Dalla Calabria un Rotary più forte e protagonista del cambiamento, Saccomanno: «Lasciamo il segno nei territori»
Nell’Aula Magna dell’Università della Calabria, il Governatore eletto Gianfranco Saccomanno sottolinea l’importanza di coinvolgere tutti i soci, rafforzando appartenenza, collaborazione e responsabilità condivisa
Non un semplice momento formativo, ma un passaggio decisivo. Nell’Aula Magna dell’Università della Calabria, il Rotary Distretto 2102 ha riunito la sua futura classe dirigente nel seminario di apprendimento distrettuale (SAPE-SADE), appuntamento chiave dedicato ai Presidenti eletti, dirigenti, alle squadre dei club e a tutti i soci in vista dell’anno rotariano 2026-2027.
Una giornata intensa, partecipata, che ha restituito l’immagine di un Rotary vivo, consapevole, proiettato verso il futuro. Ma soprattutto un Rotary chiamato a fare un salto di qualità. Al centro della scena, l’intervento del Governatore eletto Gianfranco Saccomanno, che ha tracciato con chiarezza la linea politica e organizzativa del Distretto, trasformando un passaggio istituzionale in una vera dichiarazione di visione.

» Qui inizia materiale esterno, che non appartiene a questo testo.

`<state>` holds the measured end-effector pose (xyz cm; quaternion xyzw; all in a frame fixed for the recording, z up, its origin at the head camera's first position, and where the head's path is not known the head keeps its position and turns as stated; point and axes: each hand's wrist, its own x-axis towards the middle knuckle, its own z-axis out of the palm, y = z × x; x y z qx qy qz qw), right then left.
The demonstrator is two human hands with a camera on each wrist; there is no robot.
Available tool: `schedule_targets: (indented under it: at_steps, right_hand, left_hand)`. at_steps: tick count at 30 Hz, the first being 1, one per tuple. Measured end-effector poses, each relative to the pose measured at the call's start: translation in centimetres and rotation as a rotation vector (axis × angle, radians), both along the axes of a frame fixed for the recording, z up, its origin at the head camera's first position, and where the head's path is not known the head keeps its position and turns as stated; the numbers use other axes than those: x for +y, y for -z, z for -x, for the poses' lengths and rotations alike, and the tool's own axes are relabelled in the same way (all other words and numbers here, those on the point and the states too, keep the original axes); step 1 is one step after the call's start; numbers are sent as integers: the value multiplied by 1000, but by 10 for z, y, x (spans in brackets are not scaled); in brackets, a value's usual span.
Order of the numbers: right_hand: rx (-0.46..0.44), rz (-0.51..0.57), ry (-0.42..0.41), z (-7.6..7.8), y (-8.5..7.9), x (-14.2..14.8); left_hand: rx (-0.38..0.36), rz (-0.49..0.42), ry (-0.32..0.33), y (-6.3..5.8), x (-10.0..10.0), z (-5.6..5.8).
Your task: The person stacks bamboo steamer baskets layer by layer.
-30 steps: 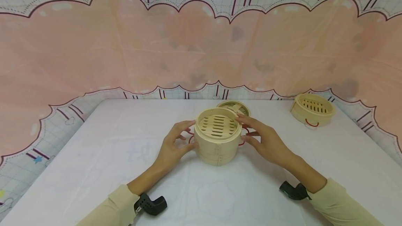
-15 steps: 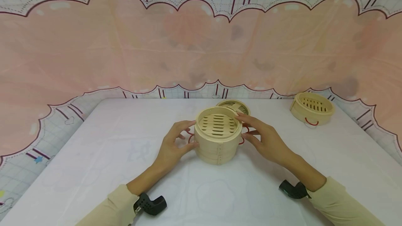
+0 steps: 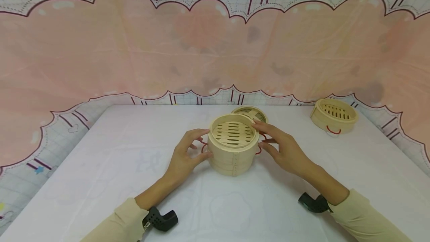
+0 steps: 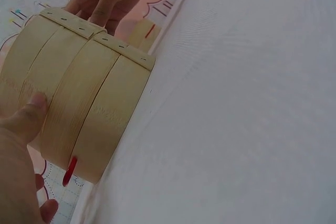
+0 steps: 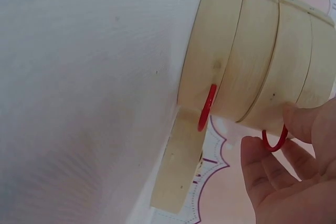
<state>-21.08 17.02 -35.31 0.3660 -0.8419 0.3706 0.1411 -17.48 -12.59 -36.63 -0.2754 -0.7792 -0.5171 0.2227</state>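
Two round bamboo steamer baskets stand stacked in the middle of the table in the head view. The upper basket shows a slotted floor; beneath it sits the lower basket. My left hand grips the upper basket from the left, its thumb pressed on the bamboo wall. From the right, my right hand holds the same basket, with the thumb on its side and a finger at the rim. Red loop handles stick out beside the fingers. Parts of the fingers behind the wall are hidden.
Directly behind the stack lies a round bamboo lid, partly covered by it. Another slotted steamer basket with a red handle stands at the table's back right. A patterned cloth backdrop rises behind the white table.
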Motion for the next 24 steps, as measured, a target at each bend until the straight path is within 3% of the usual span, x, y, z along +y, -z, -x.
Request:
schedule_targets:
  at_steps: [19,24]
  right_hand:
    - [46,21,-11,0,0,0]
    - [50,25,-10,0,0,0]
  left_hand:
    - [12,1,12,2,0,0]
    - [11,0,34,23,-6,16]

«Il Rotary è una grande famiglia»
Saccomanno parte da un principio semplice, ma tutt’altro che scontato: «Il Rotary è una grande famiglia e tutti devono essere coinvolti». Non solo dirigenti, non solo Presidenti, ma l’intera comunità rotariana. Una scelta precisa, quella di aprire il seminario a tutti i soci, per rafforzare partecipazione e appartenenza.
E poi la frase che segna il senso dell’intervento:
«Io parlo sempre di “nostro anno”, non di “mio anno”. Se facciamo bene, facciamo bene tutti. Se sbagliamo, sbagliamo tutti». Un passaggio che rompe ogni logica personalistica e richiama ogni rotariano alla responsabilità condivisa.
Continuità e rispetto istituzionale
Nel contesto del passaggio di consegne, il Governatore eletto ha voluto ribadire la piena continuità con il lavoro del Governatore in carica Dino De Marco e con il successore Enzo Defilippo: «Condividiamo tutto, le cose buone e quelle meno buone. È così che si costruisce un percorso solido». Un messaggio che rafforza il senso istituzionale del Rotary e la solidità del Distretto, capace di crescere nel segno della coerenza e della collaborazione.
Leadership senza protagonismi
Davanti ai Presidenti eletti, Saccomanno indica un modello di leadership chiaro e moderno: «Non è importante stare sempre in prima fila. Possiamo anche stare in seconda o in terza, ma dobbiamo lavorare perché tutti partecipino». È il superamento definitivo della leadership come esposizione personale.
È la nascita di una leadership diffusa, capace di coinvolgere, includere, generare entusiasmo.
Una squadra per il futuro
Non a caso, la squadra distrettuale è stata costruita unendo esperienza e nuove energie. «Dobbiamo prepararci al futuro, garantire ricambio e creare nuove opportunità», spiega Saccomanno.
Una visione che guarda lontano, oltre il singolo anno rotariano, e che punta a costruire continuità e crescita nel tempo.
«Evitiamo le passerelle»
Il passaggio più netto, quasi un manifesto, arriva quando il Governatore eletto richiama tutti al senso profondo dell’impegno rotariano:
«Evitiamo le passerelle. Dobbiamo lavorare per lasciare il segno nei territori». Un invito diretto, senza ambiguità: il Rotary deve tornare - o continuare - a essere punto di riferimento credibile, autorevole, concreto. Non visibilità, ma impatto. Non presenza, ma risultati.
Il valore del SAPE-SADE
Il seminario distrettuale rappresenta uno dei momenti più importanti della vita rotariana, perché prepara i Presidenti eletti ad assumere il proprio ruolo con consapevolezza, strumenti e visione. E proprio in questo contesto, l’intervento di Saccomanno ha assunto un valore strategico, offrendo una direzione chiara a chi sarà chiamato a guidare i club nei territori.
Il messaggio che resta
Dall’Aula Magna dell’Università della Calabria emerge una linea forte: il Rotary del futuro non sarà costruito dai singoli, ma da una comunità capace di lavorare insieme. Una comunità che sceglie responsabilità, condivisione, credibilità. Perché, come ha ricordato Saccomanno, il Rotary non è un incarico da esercitare. È un percorso da costruire insieme.